WHAT YOU ARE ASKED TO DO → Sift through the material below and return the lines with "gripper".

──────── DATASET EXTRACT ────────

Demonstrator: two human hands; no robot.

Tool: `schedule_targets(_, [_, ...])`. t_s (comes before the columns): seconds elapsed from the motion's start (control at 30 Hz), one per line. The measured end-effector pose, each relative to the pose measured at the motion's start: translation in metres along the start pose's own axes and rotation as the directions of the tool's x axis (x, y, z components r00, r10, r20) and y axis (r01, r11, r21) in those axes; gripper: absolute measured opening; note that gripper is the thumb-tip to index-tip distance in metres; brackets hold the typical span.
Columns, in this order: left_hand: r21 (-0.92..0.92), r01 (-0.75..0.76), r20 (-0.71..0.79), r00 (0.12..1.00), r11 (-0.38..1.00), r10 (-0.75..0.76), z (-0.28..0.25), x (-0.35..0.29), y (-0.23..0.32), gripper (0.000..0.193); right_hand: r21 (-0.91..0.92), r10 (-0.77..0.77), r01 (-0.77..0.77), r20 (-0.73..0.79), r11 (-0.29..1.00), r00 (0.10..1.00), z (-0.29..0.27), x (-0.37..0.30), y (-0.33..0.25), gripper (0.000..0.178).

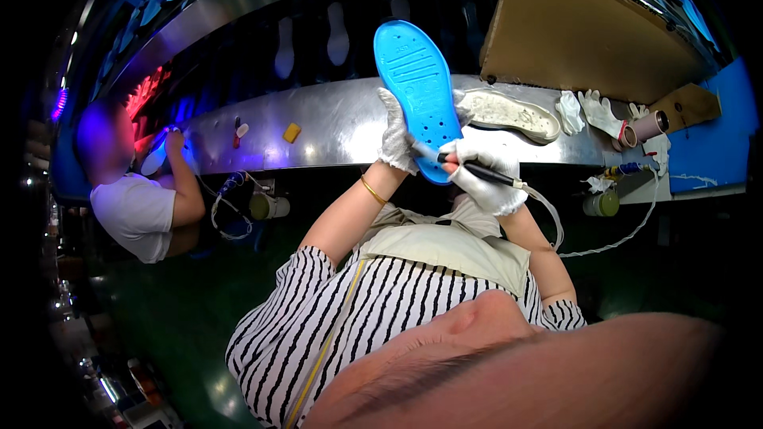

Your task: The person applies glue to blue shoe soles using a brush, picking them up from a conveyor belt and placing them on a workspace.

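My left hand [396, 135], in a whitish knit glove, grips the left edge of a bright blue shoe sole [413, 71]. The sole is raised in front of me, its ribbed and holed face toward me and its toe pointing away. In my right hand [491, 187], gloved with some fingertips bare, is a glue brush [482, 171] with a black handle and a thin pale hose running from its back end. The bristles lie against the sole near its heel. Just right of the sole, an off-white shoe sole [513, 115] lies on the metal bench.
On the metal bench [262, 139] are a yellow block [292, 133], spare white gloves [600, 115] and a brownish roll [648, 125]. A large cardboard box [588, 32] stands behind at right. Dark sole shapes line the belt beyond. A co-worker [139, 199] works at left.
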State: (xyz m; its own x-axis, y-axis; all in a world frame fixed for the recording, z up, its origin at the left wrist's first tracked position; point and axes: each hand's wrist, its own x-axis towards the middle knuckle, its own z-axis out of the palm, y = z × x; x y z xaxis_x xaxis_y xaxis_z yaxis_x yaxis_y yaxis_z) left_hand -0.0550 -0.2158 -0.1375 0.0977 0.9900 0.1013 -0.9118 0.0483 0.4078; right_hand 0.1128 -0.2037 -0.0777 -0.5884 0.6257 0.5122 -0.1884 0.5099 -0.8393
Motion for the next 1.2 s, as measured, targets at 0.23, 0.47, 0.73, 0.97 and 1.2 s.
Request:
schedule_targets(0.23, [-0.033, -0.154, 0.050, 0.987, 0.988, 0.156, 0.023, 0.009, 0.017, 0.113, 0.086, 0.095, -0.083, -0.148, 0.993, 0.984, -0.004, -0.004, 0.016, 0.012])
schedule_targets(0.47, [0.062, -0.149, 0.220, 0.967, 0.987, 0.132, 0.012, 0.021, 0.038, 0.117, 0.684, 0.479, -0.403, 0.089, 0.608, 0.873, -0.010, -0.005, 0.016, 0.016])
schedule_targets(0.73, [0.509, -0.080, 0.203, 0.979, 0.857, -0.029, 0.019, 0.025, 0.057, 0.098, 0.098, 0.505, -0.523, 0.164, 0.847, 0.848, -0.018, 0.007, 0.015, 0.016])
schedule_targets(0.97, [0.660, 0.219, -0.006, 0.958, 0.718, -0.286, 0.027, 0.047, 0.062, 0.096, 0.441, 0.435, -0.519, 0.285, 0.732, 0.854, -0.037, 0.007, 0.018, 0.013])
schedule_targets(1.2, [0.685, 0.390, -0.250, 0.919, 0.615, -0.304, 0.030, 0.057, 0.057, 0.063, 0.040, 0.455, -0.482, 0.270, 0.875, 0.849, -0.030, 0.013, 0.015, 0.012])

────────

RESULT →
Tool: `schedule_targets(_, [_, ...])`. t_s (comes before the columns): seconds elapsed from the motion's start (control at 30 Hz), one per line. The measured end-effector pose, each relative to the pose measured at the motion's start: translation in metres along the start pose's own axes and rotation as the directions of the tool's x axis (x, y, z components r00, r10, r20) and y axis (r01, r11, r21) in those axes; gripper: absolute measured opening; note that gripper is the thumb-tip to index-tip distance in metres; brackets hold the typical span.
Columns, in this order: left_hand: r21 (-0.92..0.92), r01 (-0.75..0.76), r20 (-0.71..0.79), r00 (0.12..1.00), r11 (-0.38..1.00), r10 (-0.75..0.76), z (-0.28..0.25), x (-0.35..0.29), y (-0.23..0.32), gripper (0.000..0.193); right_hand: r21 (-0.91..0.92), r10 (-0.77..0.77), r01 (-0.77..0.77), r20 (-0.73..0.79), r11 (-0.29..1.00), r00 (0.10..1.00), z (-0.29..0.27), x (-0.37..0.30), y (-0.33..0.25), gripper (0.000..0.178).

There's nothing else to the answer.